Quickstart to Automated Functional Testing with Visual Testing

Posted Nov 3, 2020

Visual testing with Sauce Labs

In this post, Larry Ho reviews how you can use visual testing to detect visual regressions and as a bonus, get automated functional testing out of it too.

You have decided to add the power of Selenium automated testing to your testing strategy, but are overwhelmed with how much learning is involved. The Selenium automation framework can be intimidating, and getting started with little to no experience can be a massive undertaking for any organization. The good news is that there is a great way to get started with automated functional testing and it’s not what you would expect: visual testing

Automated Functional Testing With Visual Testing

In this post, I'll take you through how you can use visual testing to detect visual regressions and as a bonus, get automated functional testing out of it too. 

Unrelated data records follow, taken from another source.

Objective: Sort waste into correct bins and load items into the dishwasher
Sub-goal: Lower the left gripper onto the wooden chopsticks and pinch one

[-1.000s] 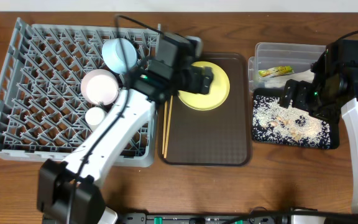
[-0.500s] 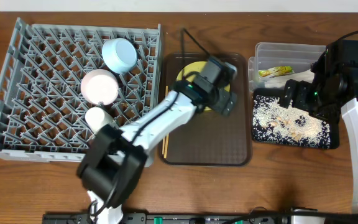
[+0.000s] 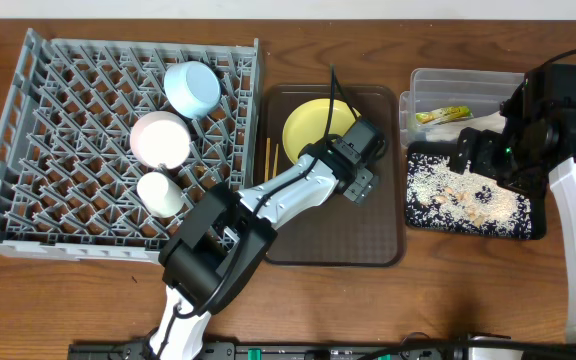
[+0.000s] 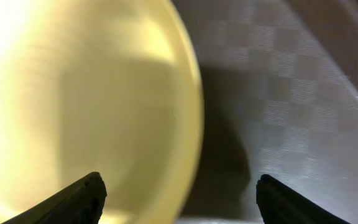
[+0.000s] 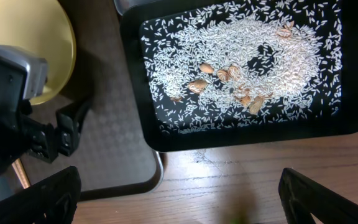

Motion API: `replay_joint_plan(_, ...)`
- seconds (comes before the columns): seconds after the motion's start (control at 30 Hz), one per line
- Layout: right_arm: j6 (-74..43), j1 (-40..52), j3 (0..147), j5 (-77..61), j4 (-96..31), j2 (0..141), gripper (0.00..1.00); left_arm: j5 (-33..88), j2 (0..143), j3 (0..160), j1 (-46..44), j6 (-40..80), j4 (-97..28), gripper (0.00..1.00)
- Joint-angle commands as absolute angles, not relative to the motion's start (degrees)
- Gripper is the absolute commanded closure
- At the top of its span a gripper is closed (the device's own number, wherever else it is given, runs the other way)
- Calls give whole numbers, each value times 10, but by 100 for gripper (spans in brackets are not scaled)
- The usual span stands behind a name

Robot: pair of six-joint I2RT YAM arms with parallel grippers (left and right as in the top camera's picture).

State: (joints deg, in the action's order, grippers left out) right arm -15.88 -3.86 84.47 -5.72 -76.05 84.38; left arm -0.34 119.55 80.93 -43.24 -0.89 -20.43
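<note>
Overhead: rack on the left holds the blue bowl, pink bowl and cup. Plate sits at the back of the brown tray. Chopsticks lie along that tray's left edge, next to the rack. Left gripper is over the brown tray at the plate's right edge, jaws apart and empty. On the right, the tub has the wrapper in it, and the black tray just in front of it carries the rice. Right gripper hangs over the black tray's back-left part.

Left wrist: plate fills the left and the brown tray's checkered floor the right. I see both fingertips set wide, with the plate's rim between them — no contact that I can make out.

Right wrist: rice is spread across the black tray, with tan bits mid-pile. Fingertips are wide apart at the bottom corners — released, empty, over bare table.
</note>
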Motion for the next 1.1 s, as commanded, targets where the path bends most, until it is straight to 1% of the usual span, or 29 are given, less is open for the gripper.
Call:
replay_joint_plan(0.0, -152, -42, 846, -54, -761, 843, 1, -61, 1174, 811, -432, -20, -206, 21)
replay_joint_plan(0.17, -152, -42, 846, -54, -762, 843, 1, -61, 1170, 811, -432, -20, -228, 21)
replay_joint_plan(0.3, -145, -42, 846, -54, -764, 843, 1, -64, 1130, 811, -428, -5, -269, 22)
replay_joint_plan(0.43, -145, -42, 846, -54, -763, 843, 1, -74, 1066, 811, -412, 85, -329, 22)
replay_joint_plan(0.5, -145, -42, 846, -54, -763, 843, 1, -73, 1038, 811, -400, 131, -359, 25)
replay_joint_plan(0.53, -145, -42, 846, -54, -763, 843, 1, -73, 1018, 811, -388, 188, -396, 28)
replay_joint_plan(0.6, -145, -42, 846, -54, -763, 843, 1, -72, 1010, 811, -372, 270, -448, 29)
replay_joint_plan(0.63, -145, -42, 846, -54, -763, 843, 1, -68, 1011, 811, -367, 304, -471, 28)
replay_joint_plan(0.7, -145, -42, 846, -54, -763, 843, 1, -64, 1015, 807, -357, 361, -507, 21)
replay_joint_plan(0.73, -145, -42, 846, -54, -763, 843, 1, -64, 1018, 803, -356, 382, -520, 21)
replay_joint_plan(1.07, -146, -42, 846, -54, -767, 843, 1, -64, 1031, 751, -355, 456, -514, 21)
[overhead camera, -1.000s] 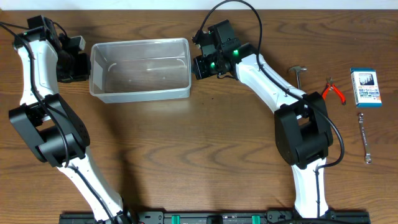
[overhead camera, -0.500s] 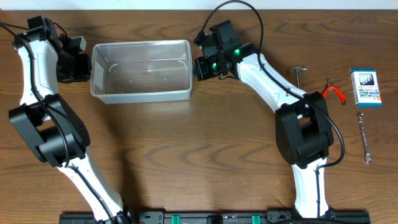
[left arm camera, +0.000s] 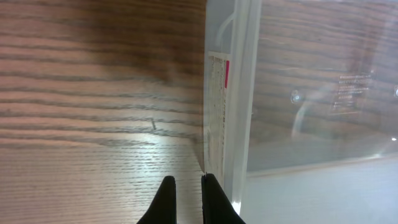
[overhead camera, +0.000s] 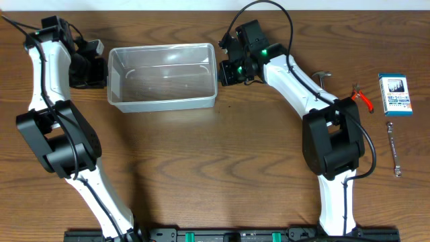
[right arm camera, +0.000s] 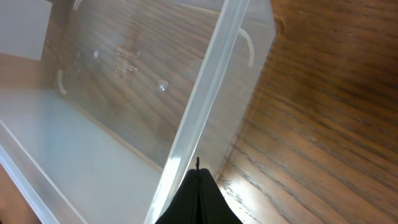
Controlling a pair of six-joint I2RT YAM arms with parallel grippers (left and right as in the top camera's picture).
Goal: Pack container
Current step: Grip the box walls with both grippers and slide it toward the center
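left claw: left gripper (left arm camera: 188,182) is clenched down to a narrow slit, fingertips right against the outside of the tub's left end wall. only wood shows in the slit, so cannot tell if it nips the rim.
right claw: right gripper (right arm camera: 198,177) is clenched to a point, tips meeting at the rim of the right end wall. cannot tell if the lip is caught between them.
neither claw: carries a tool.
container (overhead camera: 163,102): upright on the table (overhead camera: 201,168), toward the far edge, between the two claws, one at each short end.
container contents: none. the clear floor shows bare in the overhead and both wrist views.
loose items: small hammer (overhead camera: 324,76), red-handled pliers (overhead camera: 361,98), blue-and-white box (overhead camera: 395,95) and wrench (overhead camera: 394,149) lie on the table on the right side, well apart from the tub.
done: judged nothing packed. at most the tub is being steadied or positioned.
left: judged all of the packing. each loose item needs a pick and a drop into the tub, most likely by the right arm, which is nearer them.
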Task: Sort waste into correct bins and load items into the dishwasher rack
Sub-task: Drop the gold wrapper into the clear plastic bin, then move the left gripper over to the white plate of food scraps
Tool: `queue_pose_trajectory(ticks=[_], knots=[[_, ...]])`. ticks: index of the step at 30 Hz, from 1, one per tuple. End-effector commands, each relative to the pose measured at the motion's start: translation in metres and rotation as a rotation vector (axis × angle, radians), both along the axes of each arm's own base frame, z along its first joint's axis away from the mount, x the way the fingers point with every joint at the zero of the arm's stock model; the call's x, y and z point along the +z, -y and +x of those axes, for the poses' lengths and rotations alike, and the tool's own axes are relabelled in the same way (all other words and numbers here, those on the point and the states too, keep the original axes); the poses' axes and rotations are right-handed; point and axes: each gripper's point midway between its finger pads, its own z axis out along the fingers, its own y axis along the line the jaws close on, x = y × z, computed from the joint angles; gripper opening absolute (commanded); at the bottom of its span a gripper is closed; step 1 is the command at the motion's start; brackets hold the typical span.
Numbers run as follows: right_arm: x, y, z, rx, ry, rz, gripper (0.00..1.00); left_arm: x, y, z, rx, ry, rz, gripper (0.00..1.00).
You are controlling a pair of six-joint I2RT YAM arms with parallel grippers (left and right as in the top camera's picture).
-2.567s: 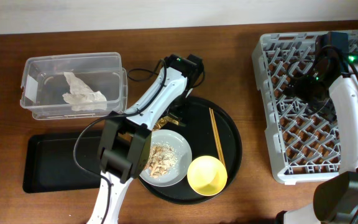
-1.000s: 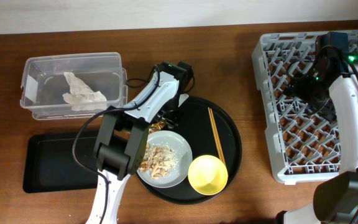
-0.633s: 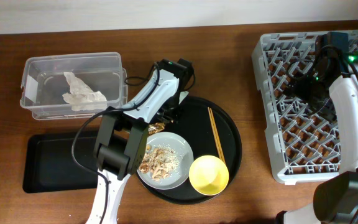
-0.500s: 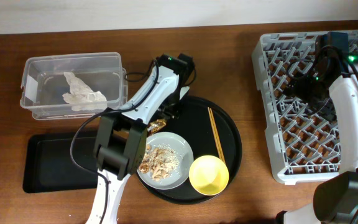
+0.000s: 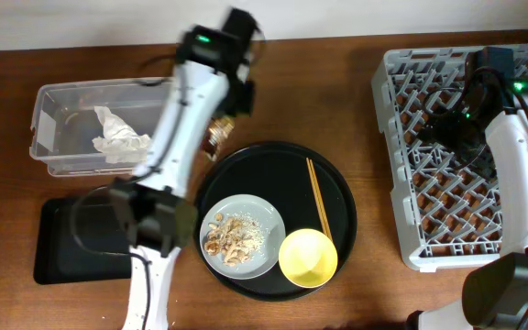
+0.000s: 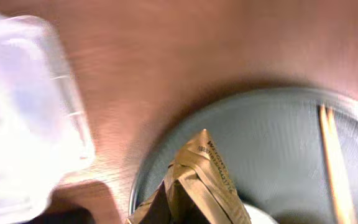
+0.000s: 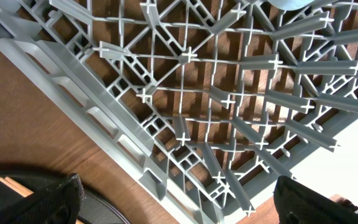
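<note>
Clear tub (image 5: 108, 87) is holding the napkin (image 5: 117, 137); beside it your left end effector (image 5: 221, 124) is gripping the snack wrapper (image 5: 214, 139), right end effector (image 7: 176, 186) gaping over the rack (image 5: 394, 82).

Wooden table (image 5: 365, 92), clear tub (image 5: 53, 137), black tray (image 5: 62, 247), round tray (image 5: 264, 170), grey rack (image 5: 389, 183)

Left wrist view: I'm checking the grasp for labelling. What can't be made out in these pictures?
Left wrist: where the wrapper is gripped, cut off by the bottom edge.
Left wrist: the tub contents, motion-blurred.
Overhead: the grip, smeared by the left arm's motion blur.
</note>
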Motion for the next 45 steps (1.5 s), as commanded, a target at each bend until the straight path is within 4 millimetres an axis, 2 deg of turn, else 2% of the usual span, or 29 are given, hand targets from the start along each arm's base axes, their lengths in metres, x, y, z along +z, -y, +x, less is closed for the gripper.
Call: queue_pose_trajectory(ticks=[1, 3, 5, 10, 13, 16, 17, 18, 19, 23, 30, 31, 33, 38, 39, 40, 42, 45], knots=[[0.0, 0.005, -0.001, -0.017, -0.006, -0.017, 0.99, 0.013, -0.084, 0.028, 0.581, 0.055, -0.101, 0.01], [0.0, 0.005, -0.001, -0.017, -0.006, -0.017, 0.99, 0.013, -0.131, 0.033, 0.846, 0.05, -0.162, 0.01], [0.0, 0.005, -0.001, -0.017, -0.006, -0.017, 0.99, 0.012, -0.16, 0.034, 0.991, 0.042, -0.21, 0.01], [0.0, 0.005, -0.001, -0.017, -0.006, -0.017, 0.99, 0.012, -0.211, 0.032, 1.235, 0.017, -0.318, 0.01], [0.0, 0.005, -0.001, -0.017, -0.006, -0.017, 0.99, 0.012, -0.239, 0.03, 1.401, 0.03, -0.353, 0.07], [0.0, 0.005, -0.001, -0.017, -0.006, -0.017, 0.99, 0.014, -0.252, 0.032, 1.454, 0.053, -0.374, 0.25], [0.0, 0.005, -0.001, -0.017, -0.006, -0.017, 0.99, 0.014, -0.255, 0.033, 1.459, 0.058, -0.376, 0.39], [0.0, 0.005, -0.001, -0.017, -0.006, -0.017, 0.99, 0.014, -0.257, 0.032, 1.462, 0.057, -0.375, 0.64], [0.0, 0.005, -0.001, -0.017, -0.006, -0.017, 0.99, 0.014, -0.257, 0.031, 1.462, 0.052, -0.371, 0.72], [0.0, 0.005, -0.001, -0.017, -0.006, -0.017, 0.99, 0.01, -0.254, 0.02, 1.464, 0.007, -0.343, 0.78], [0.0, 0.005, -0.001, -0.017, -0.006, -0.017, 0.99, 0.009, -0.25, -0.007, 1.262, -0.104, -0.272, 0.78], [0.0, 0.005, -0.001, -0.017, -0.006, -0.017, 0.98, 0.013, -0.248, -0.007, 1.164, -0.108, -0.289, 0.71], [0.0, 0.005, -0.001, -0.017, -0.006, -0.017, 0.99, 0.024, -0.241, -0.007, 1.08, -0.105, -0.343, 0.64], [0.0, 0.005, -0.001, -0.017, -0.006, -0.017, 0.99, 0.068, -0.232, -0.015, 0.906, -0.017, -0.4, 0.62], [0.0, 0.005, -0.001, -0.017, -0.006, -0.017, 0.99, 0.079, -0.231, -0.019, 0.826, 0.016, -0.386, 0.75], [0.0, 0.005, -0.001, -0.017, -0.006, -0.017, 0.98, 0.089, -0.23, -0.023, 0.749, 0.046, -0.369, 0.97], [0.0, 0.005, -0.001, -0.017, -0.006, -0.017, 0.99, 0.104, -0.228, -0.035, 0.693, 0.075, -0.349, 0.99], [0.0, 0.005, -0.001, -0.017, -0.006, -0.017, 0.99, 0.12, -0.225, -0.074, 0.705, 0.072, -0.312, 0.99]])
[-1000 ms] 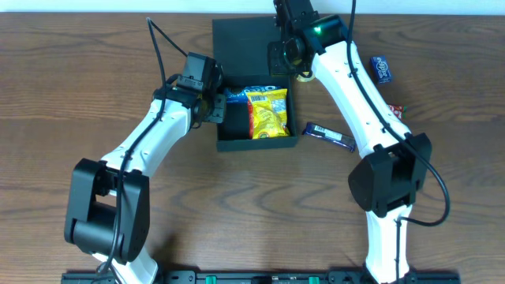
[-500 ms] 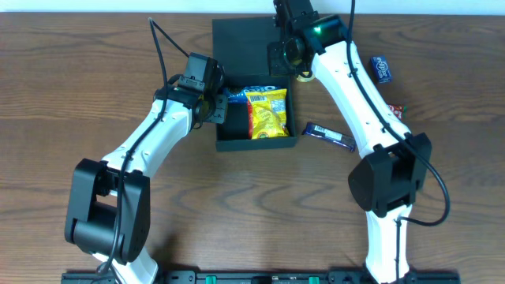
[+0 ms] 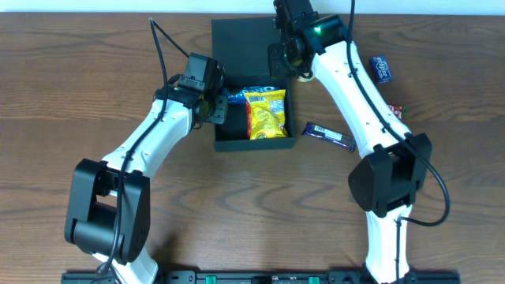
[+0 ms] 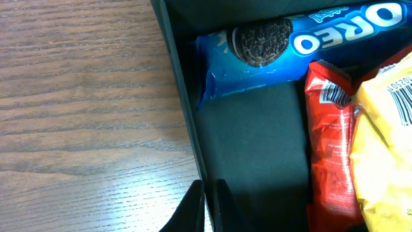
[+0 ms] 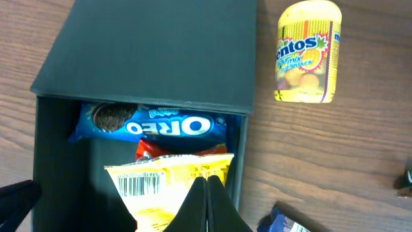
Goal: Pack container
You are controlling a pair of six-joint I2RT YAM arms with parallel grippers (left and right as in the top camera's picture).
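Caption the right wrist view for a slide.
Open matte black cardboard box holding blue Oreo packet, red packet, yellow bag; yellow Mentos bottle beside it.

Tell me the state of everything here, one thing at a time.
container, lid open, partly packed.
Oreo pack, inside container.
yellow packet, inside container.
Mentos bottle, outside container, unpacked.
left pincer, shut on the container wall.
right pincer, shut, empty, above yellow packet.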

Prerequisites: Sauce Visual, Screener Runner, and Javascript

In order to get started, you’ll need the Screener Runner Javascript package and Sauce Visual. I’ll share how using Sauce Visual, our visual testing solution for detecting and reviewing visual changes, can be used to automate visual and functional testing.

We’ll use the interaction testing capabilities provided in the Screener Runner package to perform functional testing, pared-down similar to what Selenium provides.

screener dashboard

Interaction Testing

Screener Runner Interactions can be used for clicking buttons, hovering over elements, setting values, and entering text, which are all used to ensure your components or pages are in their proper visual state for the test. Functional testing through Screener Runner’s Interaction library is useful for testing full web pages, individual components, and complete end-to-end flows.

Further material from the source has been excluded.